Il Rap nella cultura hip hop negli Stati Uniti è stata una realtà culturale di notevole impatto, alcuni decenni fa. Poi si è espansa in tutto il mondo e da qualche tempo è diventata una moda in Italia, Paese dove non si segue un fenomeno culturale perché interessa, ma perché ne parla la televisione. Negli ultimi anni i rapper si sono moltiplicati, con qualche buon risultato, ma anche molto ciarpame. Addirittura il rap è arrivato in casa di Amici il talent show di Maria Costanzo. Nell’ultima edizione, un ragazzotto genovese ha vinto con rime facili e accattivanti. Fine.
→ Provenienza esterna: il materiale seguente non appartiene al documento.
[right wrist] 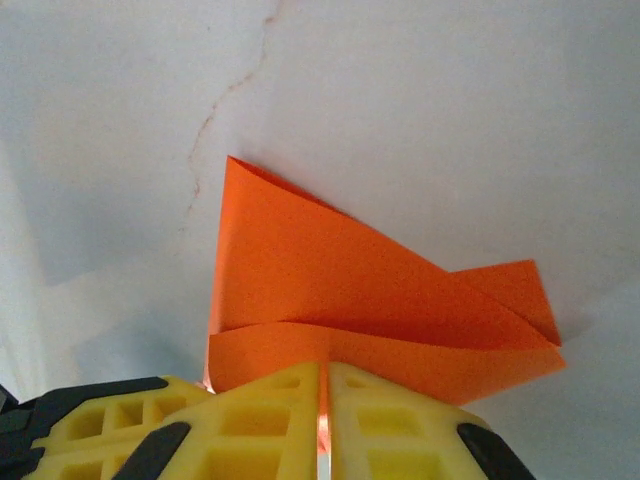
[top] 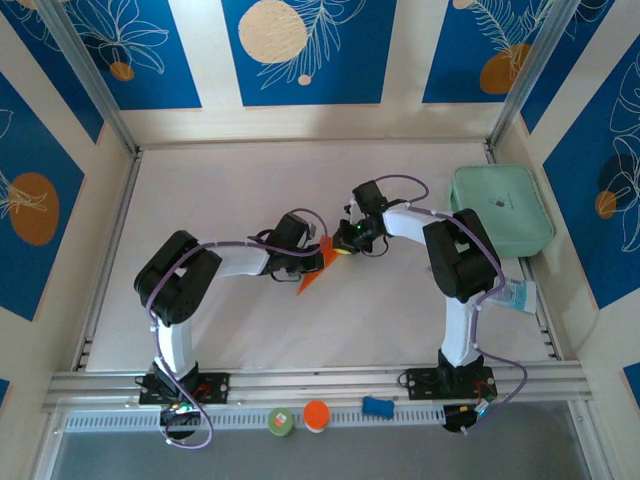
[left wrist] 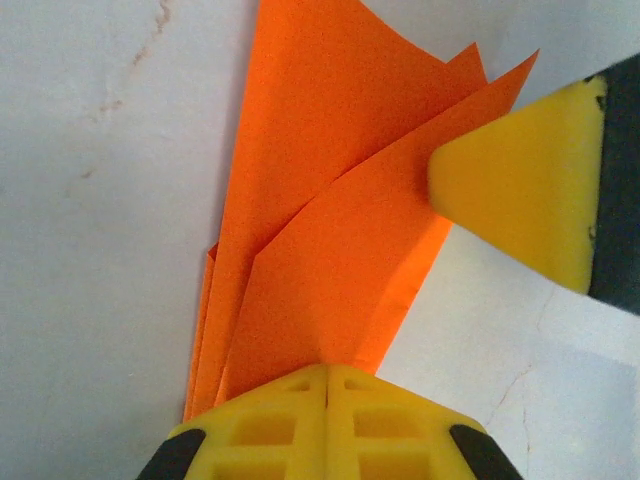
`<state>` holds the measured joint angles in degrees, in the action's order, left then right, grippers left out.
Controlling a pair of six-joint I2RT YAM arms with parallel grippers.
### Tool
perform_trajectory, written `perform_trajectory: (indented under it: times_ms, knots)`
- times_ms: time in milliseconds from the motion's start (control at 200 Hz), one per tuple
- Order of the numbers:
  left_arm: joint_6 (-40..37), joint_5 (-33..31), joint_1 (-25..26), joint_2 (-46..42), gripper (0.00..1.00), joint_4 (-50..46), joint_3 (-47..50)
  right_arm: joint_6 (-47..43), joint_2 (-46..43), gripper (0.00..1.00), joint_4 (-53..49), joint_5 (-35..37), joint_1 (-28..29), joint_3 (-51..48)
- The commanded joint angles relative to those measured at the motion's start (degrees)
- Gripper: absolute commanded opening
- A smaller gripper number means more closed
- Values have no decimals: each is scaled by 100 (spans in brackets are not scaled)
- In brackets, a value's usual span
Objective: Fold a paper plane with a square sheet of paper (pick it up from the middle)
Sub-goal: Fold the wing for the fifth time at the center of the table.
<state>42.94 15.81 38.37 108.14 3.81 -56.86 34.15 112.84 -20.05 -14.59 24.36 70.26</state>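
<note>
The square sheet of paper, bright orange, is folded into a narrow pointed paper plane (top: 312,272) with several layers and creases, held just above the white table's middle. My left gripper (top: 308,256) is shut on the paper plane's (left wrist: 330,200) narrow end, its yellow jaws pressed together (left wrist: 328,372). My right gripper (top: 347,238) is shut on the wider end, its yellow fingertips (left wrist: 520,190) reaching in from the right. In the right wrist view the jaws (right wrist: 323,368) pinch the folded edge of the paper plane (right wrist: 330,280), whose flaps spread away from them.
A mint-green case (top: 500,208) lies at the back right. A small printed packet (top: 517,294) sits beside the right arm. On the front rail stand a green round piece (top: 281,421), an orange disc (top: 316,415) and a blue piece (top: 377,406).
</note>
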Motion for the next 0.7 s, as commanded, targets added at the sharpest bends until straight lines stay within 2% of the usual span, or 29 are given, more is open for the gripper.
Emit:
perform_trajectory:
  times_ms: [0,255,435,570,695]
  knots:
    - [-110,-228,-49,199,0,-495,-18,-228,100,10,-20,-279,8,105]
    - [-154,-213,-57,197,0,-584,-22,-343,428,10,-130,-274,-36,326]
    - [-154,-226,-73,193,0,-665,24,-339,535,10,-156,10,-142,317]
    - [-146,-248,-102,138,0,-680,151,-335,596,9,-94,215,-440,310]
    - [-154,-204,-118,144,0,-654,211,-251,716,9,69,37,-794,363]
Ma in Italia le mode quando attaccano, per un po’ di tempo invadono tutto, come l’acqua. E qualcuno ha detto che i rapper sono i nuovi cantautori. Mah, ci sembra la scemenza stagionale del momento. E’ certo che i brani di alcuni rapper statunitensi hanno rappresentato nella storia degli States la stessa forza prorompente di Blowin’ in the wind, Like a rolling stone o We shall overcome, ma i brani dei rapper italiani ci sembrano soprattutto dei piacevoli (a volte) divertissement e niente più. Vi immaginate un pezzo di un rapper italiano, per esempio, vicino a Alice, Cara, Amore che viene amore che vai, Bocca di rosa, Via del campo, a un brano d’amore senza tempo come La cura di Battiato, o un inno d’amore immortale come Ne me quitte pas di Brel ? Roba da mettersi a ridere a crepapelle.
Ci piace il rap e anche il rap made in Italy, ma non esageriamo. E’ un fenomeno che corre il rischio di inflazionarsi e sembrare un neo melodico qualsiasi.